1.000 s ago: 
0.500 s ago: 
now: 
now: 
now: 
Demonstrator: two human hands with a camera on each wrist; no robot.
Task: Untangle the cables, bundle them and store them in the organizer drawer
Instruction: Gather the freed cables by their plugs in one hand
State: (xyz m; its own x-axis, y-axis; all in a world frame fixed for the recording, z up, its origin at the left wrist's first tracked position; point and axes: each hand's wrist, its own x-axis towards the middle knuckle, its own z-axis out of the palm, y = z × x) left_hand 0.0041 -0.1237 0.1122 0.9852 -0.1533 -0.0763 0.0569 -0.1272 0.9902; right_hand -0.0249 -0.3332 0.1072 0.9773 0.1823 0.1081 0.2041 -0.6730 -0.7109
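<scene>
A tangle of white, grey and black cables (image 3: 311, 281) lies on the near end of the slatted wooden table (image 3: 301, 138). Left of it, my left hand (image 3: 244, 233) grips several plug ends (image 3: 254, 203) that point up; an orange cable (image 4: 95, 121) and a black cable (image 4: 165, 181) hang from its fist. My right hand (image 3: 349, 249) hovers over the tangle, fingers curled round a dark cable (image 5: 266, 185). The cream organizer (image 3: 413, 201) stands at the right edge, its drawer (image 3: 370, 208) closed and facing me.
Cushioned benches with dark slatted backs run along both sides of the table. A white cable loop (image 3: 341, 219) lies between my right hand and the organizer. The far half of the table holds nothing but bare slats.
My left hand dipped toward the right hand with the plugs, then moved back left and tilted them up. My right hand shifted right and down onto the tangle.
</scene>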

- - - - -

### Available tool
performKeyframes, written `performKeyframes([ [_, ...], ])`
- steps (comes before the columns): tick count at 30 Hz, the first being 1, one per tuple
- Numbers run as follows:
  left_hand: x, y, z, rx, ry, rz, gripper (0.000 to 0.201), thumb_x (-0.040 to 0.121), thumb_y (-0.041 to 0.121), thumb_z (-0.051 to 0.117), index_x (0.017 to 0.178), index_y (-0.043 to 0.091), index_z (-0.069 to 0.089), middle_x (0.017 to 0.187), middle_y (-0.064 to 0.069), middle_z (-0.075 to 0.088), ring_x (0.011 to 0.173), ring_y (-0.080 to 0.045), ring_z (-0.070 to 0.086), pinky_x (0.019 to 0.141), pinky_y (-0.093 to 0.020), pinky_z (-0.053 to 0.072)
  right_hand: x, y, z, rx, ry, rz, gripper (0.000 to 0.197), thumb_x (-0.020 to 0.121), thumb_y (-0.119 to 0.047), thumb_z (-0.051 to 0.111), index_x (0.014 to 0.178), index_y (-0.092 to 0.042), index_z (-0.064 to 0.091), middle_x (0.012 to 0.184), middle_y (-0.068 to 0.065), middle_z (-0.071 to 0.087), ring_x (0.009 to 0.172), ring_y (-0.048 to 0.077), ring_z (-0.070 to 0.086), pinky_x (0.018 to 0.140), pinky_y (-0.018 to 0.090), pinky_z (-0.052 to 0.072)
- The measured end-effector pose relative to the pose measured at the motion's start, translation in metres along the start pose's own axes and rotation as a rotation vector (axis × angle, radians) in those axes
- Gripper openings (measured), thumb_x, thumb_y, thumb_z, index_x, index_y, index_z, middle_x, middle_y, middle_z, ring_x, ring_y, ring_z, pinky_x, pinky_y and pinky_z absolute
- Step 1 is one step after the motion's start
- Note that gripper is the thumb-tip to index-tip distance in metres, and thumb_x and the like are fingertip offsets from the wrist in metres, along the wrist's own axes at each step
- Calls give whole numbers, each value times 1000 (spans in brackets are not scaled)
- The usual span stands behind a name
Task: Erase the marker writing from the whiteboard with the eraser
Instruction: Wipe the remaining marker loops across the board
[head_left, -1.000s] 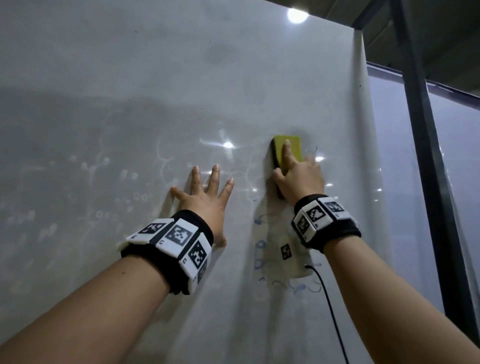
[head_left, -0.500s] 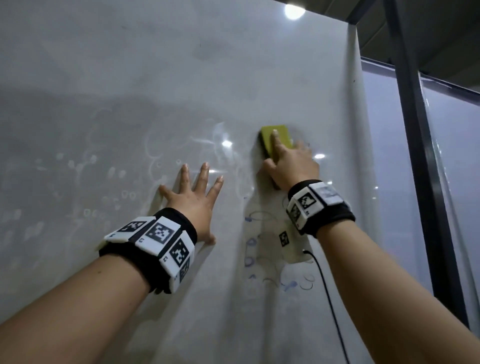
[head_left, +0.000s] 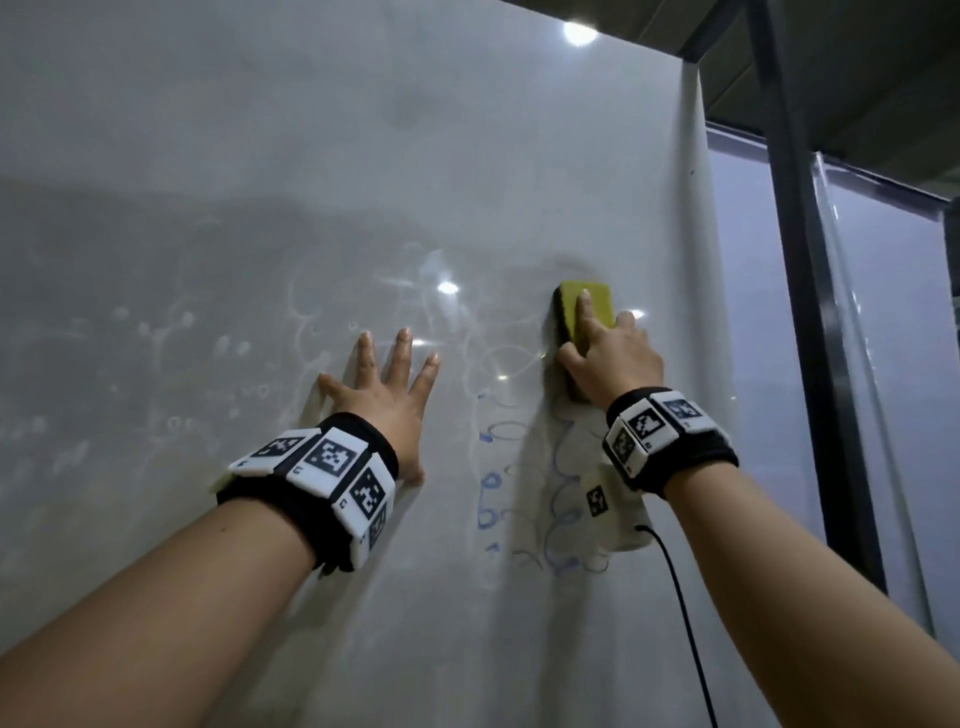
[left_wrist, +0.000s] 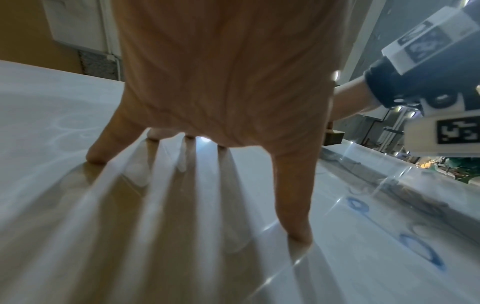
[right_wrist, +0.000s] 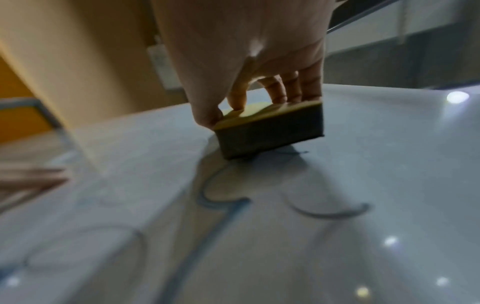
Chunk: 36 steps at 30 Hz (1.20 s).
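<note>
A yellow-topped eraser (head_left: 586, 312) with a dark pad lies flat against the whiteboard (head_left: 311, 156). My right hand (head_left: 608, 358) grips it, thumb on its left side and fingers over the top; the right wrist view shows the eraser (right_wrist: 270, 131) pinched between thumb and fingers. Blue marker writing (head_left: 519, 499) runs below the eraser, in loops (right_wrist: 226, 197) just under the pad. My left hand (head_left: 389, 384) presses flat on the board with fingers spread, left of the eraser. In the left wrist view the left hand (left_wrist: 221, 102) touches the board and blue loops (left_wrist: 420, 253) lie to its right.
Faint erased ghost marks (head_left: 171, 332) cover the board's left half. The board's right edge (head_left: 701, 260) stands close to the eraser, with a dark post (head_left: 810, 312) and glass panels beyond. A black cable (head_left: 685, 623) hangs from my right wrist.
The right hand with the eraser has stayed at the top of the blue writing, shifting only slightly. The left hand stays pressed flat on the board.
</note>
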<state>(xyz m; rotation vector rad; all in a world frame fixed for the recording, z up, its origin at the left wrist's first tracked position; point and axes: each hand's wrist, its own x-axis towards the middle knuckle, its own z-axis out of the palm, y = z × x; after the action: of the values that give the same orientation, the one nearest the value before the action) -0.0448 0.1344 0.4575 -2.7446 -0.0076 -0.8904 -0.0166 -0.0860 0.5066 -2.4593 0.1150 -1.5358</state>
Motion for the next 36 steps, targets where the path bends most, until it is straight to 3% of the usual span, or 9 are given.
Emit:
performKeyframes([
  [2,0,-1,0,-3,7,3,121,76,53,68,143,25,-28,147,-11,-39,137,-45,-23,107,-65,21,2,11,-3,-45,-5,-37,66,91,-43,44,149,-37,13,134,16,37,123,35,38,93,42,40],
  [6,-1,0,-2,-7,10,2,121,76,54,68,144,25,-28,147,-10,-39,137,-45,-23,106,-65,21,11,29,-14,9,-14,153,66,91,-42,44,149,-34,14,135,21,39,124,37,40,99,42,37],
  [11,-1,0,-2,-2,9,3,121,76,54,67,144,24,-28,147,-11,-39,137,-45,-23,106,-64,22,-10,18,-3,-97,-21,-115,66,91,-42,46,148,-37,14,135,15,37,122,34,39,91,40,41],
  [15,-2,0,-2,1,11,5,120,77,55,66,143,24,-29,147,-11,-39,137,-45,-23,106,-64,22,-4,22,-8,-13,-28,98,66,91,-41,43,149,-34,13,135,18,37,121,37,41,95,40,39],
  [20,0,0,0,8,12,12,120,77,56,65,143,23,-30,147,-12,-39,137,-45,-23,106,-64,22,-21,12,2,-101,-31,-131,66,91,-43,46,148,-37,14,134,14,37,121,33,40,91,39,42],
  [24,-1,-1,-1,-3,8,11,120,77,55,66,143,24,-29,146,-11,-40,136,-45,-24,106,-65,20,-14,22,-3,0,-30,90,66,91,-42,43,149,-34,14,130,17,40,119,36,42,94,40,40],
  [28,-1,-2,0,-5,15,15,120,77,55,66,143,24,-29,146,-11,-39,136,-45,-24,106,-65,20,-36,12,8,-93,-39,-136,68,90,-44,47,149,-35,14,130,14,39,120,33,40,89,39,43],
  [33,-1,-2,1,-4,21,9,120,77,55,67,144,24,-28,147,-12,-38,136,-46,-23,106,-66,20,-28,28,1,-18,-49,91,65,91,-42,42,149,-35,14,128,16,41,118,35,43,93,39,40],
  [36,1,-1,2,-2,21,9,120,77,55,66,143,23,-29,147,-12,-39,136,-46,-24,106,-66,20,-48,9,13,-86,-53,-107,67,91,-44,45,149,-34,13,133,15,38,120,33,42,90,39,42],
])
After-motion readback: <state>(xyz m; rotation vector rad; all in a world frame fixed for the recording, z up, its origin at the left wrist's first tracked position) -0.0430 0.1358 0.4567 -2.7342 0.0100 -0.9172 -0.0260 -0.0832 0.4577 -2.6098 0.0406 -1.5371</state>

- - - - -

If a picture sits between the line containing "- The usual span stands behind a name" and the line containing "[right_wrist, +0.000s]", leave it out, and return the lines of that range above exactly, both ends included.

- The usual span stands behind a name
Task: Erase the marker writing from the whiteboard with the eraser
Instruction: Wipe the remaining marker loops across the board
[head_left, -1.000s] 
[head_left, -0.500s] 
[head_left, +0.000s] 
[left_wrist, +0.000s] 
[right_wrist, +0.000s] 

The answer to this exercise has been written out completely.